Gazette Premium Content The Country Life: What to do with all the poo

By Bill Radford Published: January 14, 2014

As a journalist, I'm long familiar with the term "muckrake" - it has to do with exposing misconduct.

As a horse owner, I've become familiar with a different type of muck rake; it's a rake used for scooping up horse poop.

And there's plenty to scoop up. The average horse creates about 50 pounds of poop a day - or a staggering 9 tons a year.

So the question arises: What do you do with it?

One option is to have it hauled away, though not all trash companies will take horse manure. When we moved to the country, we found a company that does - Dan's Trash Service - and got a small, bright red dumpster that I dumped bucket loads of horse poop in each week. But I got tired of hauling it from the horse stalls in the back to the dumpster in the front. And, with two horses at the time, the poop piled up faster than I could carry it away. Plus, we began to wonder whether it made sense to have it hauled off to a landfill when it could stay in our pasture as fertilizer. So we started carrying it off to various spots in the pasture. We do not have a tractor and spreader for distributing it evenly across the land, though a neighbor handled that for us once.

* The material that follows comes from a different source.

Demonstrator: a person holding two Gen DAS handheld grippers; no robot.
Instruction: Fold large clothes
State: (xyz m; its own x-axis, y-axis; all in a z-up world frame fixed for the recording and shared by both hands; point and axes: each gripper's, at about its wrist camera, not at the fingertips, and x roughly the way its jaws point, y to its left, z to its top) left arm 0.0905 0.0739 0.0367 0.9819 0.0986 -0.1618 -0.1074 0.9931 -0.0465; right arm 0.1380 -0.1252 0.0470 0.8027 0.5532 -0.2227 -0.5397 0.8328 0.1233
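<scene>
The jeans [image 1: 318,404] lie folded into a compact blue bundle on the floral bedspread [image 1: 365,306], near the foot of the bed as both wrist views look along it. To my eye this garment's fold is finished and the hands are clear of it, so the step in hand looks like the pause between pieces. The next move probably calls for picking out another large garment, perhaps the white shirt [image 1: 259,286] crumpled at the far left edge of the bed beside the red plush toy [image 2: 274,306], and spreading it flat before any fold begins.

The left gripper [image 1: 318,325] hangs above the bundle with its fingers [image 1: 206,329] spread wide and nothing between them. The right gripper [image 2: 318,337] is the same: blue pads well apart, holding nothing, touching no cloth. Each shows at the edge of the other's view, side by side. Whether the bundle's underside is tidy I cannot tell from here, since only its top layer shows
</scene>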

Composting is a better option, says Jonathan Vrabec, a CSU Extension agent in El Paso County.

"I don't usually suggest to people to just spread it," Vrabec says of raw horse manure.

Weed seeds digested by a horse aren't killed by passing through the horse's digestive system, he says. So by spreading the raw manure, you could be spreading weeds across your land.

And on a smaller property, like our 5 acres, "you're going to have more manure than you can spread and more than what the land really needs." Raw manure, he says, can burn some of the pasture grasses unless there is sufficient moisture to break down the manure. Composting can kill off parasites and weed seeds in the manure and makes it a better fertilizer.

Sharon Pattee, a member of the El Paso County Forestry and Weed Advisory Committee who farms 65 acres in Fountain, doesn't compost. She either has the manure from her three horses hauled away or spreads it on her fields where she grows hay or on her native pasture. At this time of year, before the grasses start growing, "I will spread as much as time permits," she says. She wheelbarrows the manure to where she wants it, then drags a section of chain-link fence over it with her tractor.

"It does a marvelous job of breaking up the manure and spreading it well," she says.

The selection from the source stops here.